There will be a period of time, lasting more than half a billion years and perhaps more than a full billion years, where no Earth-like planets can form at all.

There will then come a period, lasting several billion years, where only the richest, central regions of galaxies can possess Earth-like planets.

After that, there will be another period of several billion years where the central galactic regions and portions of the galactic disk can possess Earth-like planets.

And then, up to and including the present day, there will be many regions, particularly in the outskirts of galaxies, in the galactic halo, and in globular clusters found throughout the galaxy, where heavy element-poor regions still cannot form Earth-like planets.

When we looked only at the raw numbers and extrapolated based on what we had seen, we learned that there are at least as many planets as there are stars in the Universe. This remains a true statement, but it’s no longer a smart bet to presume that all, or almost all, of the stars in the Universe possess planets. Instead, it looks like planets are most abundant where the heavy elements that are needed to form them via core accretion are also most abundant, and that the number of planets that exists drops off as their parent stars possess fewer and fewer elements.

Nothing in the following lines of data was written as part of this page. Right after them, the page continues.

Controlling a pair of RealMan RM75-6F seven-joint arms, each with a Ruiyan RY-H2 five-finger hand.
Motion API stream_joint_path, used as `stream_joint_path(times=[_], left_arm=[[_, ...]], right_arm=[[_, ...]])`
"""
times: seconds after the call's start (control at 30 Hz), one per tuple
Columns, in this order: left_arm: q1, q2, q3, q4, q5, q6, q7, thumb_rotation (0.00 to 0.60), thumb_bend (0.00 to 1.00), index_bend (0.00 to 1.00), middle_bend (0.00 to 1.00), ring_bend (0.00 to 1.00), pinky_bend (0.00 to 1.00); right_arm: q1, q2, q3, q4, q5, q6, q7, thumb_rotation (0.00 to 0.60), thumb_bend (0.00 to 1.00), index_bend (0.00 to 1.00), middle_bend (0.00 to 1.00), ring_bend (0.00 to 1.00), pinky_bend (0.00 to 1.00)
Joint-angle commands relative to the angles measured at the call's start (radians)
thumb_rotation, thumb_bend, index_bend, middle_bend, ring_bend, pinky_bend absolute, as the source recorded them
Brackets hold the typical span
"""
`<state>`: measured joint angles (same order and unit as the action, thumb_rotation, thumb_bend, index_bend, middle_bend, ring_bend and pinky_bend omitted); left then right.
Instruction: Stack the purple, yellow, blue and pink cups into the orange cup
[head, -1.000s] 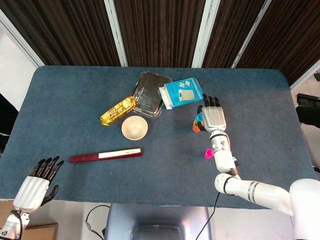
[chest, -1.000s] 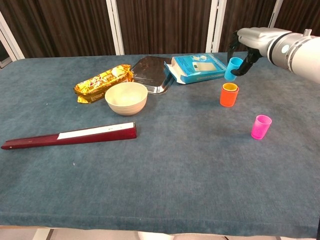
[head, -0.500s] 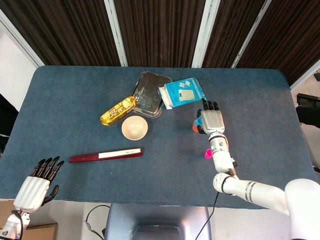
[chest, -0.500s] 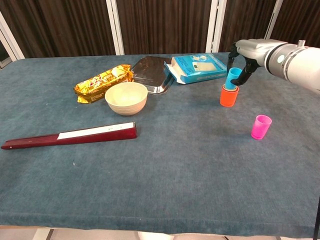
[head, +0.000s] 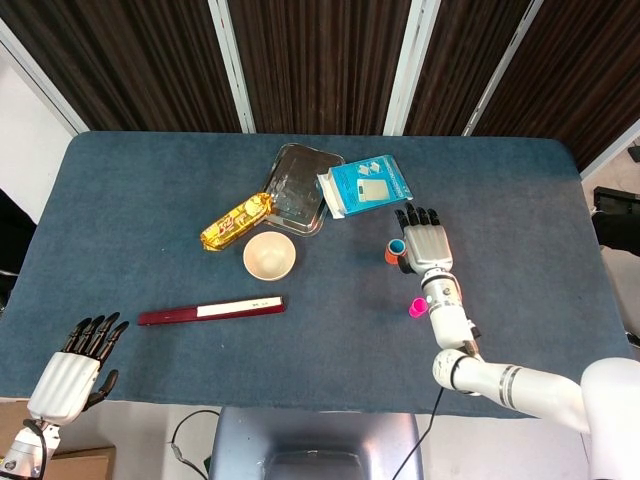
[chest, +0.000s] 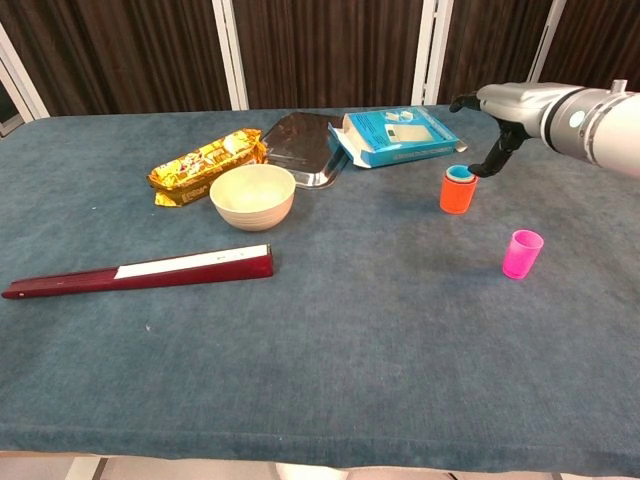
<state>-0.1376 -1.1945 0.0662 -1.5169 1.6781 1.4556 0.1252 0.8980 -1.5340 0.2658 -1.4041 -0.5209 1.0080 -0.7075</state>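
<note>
The orange cup (chest: 458, 193) stands right of centre on the table, with the blue cup (chest: 460, 173) nested inside it so that only its rim shows; the same stack (head: 395, 250) appears in the head view. A pink cup (chest: 521, 254) stands alone nearer the front right, and the pink cup (head: 417, 308) also peeks out beside my right forearm. My right hand (head: 424, 240) hovers just right of the orange cup with fingers spread and nothing in it; the same right hand (chest: 488, 120) shows above the cup. My left hand (head: 75, 365) hangs open off the table's front left corner.
A cream bowl (chest: 253, 196), a gold snack packet (chest: 205, 165), a metal tray (chest: 304, 146) and a blue box (chest: 394, 135) lie toward the back. A long maroon box (chest: 140, 272) lies at the front left.
My right hand lowered the blue cup into the orange cup, let go of it and drew its fingers up and apart. The left hand has not moved.
</note>
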Motion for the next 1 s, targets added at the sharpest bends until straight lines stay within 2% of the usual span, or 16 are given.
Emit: stream_joint_path(times=[0.03,0.1,0.2,0.3,0.4,0.6,0.67,0.8,1.0], left_arm=[[0.001,0.0,0.0,-0.001,0.002,0.004,0.001,0.6,0.45,0.0,0.0,0.01,0.1],[0.002,-0.001,0.0,0.0,0.003,0.006,0.002,0.6,0.45,0.0,0.0,0.01,0.1],[0.001,-0.003,0.002,-0.001,0.003,0.001,0.007,0.6,0.45,0.0,0.0,0.01,0.1],[0.0,-0.006,0.003,0.0,0.007,0.0,0.016,0.6,0.45,0.0,0.0,0.01,0.1],[-0.001,-0.008,0.003,-0.001,0.007,-0.002,0.019,0.6,0.45,0.0,0.0,0.01,0.1],[-0.001,-0.01,0.007,-0.002,0.015,0.0,0.022,0.6,0.45,0.0,0.0,0.01,0.1],[-0.003,-0.013,0.008,0.0,0.016,-0.006,0.02,0.6,0.45,0.0,0.0,0.01,0.1],[-0.005,-0.013,0.008,0.003,0.014,-0.009,0.017,0.6,0.45,0.0,0.0,0.01,0.1],[-0.007,-0.015,0.007,0.01,0.018,-0.005,0.009,0.6,0.45,0.0,0.0,0.01,0.1]], right_arm=[[-0.075,0.11,-0.039,-0.19,-0.138,0.044,0.079,0.6,0.47,0.06,0.0,0.0,0.0],[-0.132,0.195,-0.092,-0.325,-0.238,0.059,0.118,0.6,0.47,0.08,0.0,0.0,0.0],[-0.203,0.307,-0.175,-0.469,-0.381,0.063,0.168,0.6,0.47,0.09,0.0,0.0,0.0],[-0.252,0.369,-0.243,-0.514,-0.491,0.066,0.2,0.6,0.47,0.11,0.0,0.0,0.0],[-0.268,0.365,-0.268,-0.476,-0.517,0.045,0.224,0.6,0.47,0.13,0.0,0.0,0.0],[-0.266,0.334,-0.271,-0.416,-0.497,0.005,0.242,0.6,0.47,0.19,0.0,0.0,0.0],[-0.26,0.274,-0.277,-0.323,-0.479,-0.02,0.23,0.6,0.47,0.23,0.0,0.0,0.0],[-0.256,0.208,-0.258,-0.224,-0.453,-0.033,0.235,0.6,0.47,0.28,0.0,0.0,0.0],[-0.242,0.179,-0.245,-0.172,-0.426,-0.073,0.238,0.6,0.47,0.35,0.0,0.0,0.0]])
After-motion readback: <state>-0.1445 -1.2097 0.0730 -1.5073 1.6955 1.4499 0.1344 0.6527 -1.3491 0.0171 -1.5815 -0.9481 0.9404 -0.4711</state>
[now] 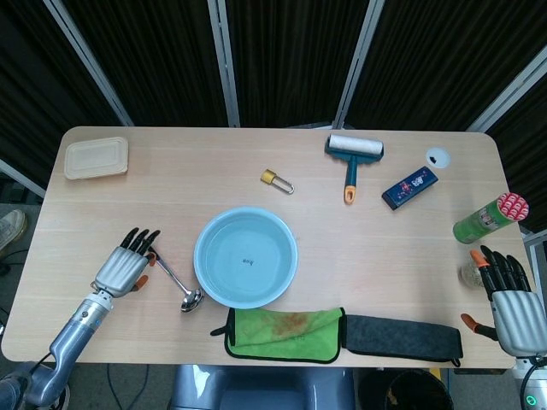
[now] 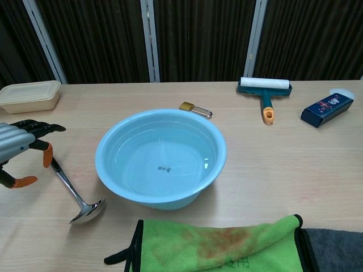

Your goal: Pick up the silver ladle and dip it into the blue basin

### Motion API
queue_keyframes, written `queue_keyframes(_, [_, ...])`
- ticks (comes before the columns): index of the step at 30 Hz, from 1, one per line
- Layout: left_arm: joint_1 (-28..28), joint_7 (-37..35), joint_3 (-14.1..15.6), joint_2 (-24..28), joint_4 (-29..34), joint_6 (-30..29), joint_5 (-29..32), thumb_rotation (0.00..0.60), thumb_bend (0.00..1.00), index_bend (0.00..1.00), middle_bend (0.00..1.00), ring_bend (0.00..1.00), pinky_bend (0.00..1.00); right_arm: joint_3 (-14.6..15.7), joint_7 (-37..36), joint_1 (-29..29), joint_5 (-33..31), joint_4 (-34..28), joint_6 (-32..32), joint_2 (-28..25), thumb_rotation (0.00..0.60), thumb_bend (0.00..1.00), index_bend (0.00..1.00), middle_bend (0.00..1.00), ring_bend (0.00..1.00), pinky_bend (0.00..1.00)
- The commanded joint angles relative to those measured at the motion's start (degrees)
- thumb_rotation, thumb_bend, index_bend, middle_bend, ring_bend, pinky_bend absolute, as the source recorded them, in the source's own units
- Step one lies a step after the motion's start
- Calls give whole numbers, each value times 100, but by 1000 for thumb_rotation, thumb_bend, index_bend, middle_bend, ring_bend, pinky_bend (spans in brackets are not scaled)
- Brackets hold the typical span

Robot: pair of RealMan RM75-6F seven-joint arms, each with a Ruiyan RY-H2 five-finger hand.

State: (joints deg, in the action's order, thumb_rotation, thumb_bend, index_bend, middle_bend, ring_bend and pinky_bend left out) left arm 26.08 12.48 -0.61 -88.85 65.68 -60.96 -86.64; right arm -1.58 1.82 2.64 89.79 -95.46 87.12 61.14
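Observation:
The silver ladle (image 1: 177, 282) (image 2: 75, 196) lies flat on the table left of the blue basin (image 1: 246, 257) (image 2: 160, 157), bowl end toward me, black handle end away. My left hand (image 1: 126, 268) (image 2: 21, 147) hovers over the handle end with fingers spread and nothing held. The handle tip is hidden behind that hand. The basin holds clear water. My right hand (image 1: 508, 301) rests open near the table's right front corner, far from the ladle; it is out of the chest view.
A green cloth (image 1: 286, 332) and a dark grey cloth (image 1: 400, 337) lie at the front edge. A beige lidded box (image 1: 96, 158), brass padlock (image 1: 276, 180), lint roller (image 1: 351, 156), blue packet (image 1: 409, 188), white disc (image 1: 438, 157) and green can (image 1: 489, 218) stand farther back and right.

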Motion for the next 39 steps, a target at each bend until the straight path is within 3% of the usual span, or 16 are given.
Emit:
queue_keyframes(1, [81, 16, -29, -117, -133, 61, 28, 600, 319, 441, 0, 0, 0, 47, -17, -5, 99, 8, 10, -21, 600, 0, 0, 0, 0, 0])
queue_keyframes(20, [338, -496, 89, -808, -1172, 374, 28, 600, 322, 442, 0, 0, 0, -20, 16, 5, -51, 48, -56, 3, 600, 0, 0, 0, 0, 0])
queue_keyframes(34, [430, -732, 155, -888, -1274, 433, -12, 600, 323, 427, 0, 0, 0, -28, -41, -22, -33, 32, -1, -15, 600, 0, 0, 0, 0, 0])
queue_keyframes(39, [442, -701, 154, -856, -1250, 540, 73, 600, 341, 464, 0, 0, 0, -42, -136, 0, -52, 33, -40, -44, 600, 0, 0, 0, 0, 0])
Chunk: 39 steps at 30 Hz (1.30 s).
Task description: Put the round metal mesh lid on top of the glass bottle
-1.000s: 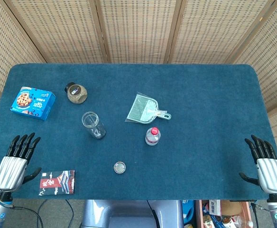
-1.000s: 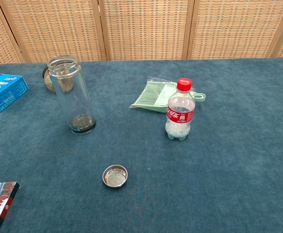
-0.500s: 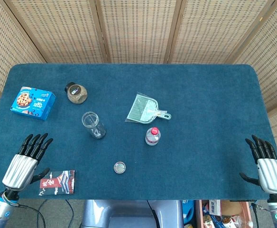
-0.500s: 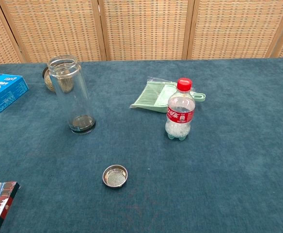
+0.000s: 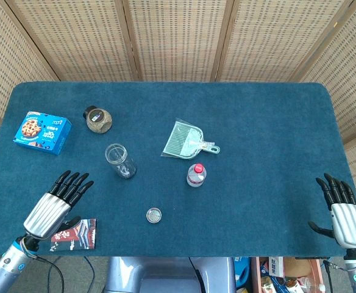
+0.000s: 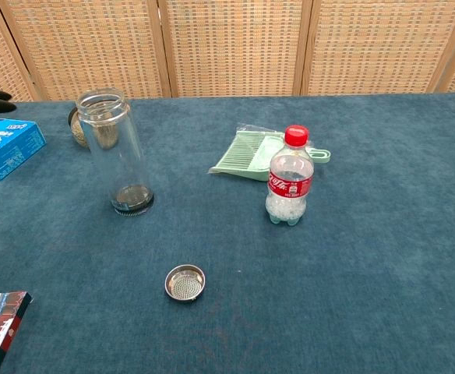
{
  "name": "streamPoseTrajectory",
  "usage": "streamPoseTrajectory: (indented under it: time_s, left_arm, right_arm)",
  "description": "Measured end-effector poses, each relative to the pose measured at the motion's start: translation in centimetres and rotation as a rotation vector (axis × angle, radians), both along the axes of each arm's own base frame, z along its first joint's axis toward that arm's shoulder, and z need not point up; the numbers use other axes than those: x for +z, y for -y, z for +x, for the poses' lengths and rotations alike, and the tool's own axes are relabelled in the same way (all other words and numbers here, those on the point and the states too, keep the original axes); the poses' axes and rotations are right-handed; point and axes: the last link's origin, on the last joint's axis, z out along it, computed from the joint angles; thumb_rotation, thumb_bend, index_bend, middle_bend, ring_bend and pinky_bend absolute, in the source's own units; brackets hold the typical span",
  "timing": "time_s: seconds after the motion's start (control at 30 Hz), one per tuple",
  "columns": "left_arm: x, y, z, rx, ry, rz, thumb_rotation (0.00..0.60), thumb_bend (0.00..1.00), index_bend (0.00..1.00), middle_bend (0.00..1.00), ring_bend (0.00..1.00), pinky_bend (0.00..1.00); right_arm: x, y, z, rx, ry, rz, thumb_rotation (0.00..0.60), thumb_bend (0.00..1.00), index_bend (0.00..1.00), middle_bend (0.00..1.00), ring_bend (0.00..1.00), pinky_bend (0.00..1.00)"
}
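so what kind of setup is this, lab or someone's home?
Likely a lab test bench: a blue carpet-covered table fenced by woven rattan screens, with unrelated props scattered about, such as a clear glass bottle and a pale green plastic dustpan.

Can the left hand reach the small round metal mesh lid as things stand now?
Probably yes: the left hand is open, and only bare blue tablecloth lies between it and the round metal mesh lid.

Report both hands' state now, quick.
Left hand: open, fingers spread, holding nothing, above the table near the dark packet.
Right hand: open, holding nothing, at the table's right edge.
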Motion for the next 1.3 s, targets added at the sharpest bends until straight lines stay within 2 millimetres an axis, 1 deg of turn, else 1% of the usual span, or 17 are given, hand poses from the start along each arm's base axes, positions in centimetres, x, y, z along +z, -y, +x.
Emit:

The drop-off is relatively slow and steady until you reach somewhere around 20-30% the abundance of elements found in the Sun, and then there’s a cliff: a steep drop-off. Below a certain threshold, there should be no planets that form via core accretion — including all potential Earth-like planets — at all. It took billions of years before most newborn stars would have planets around them, and has severe implications that restrict the possibilities for life in globular clusters, the outskirts of galaxies, and all throughout the Universe at early cosmic times.

Today’s Universe may be teeming with planets, and perhaps with inhabited planets as well, but this hasn’t always been the case. Early on, and anywhere the heavy element abundance remains low, the needed ingredients simply weren’t around.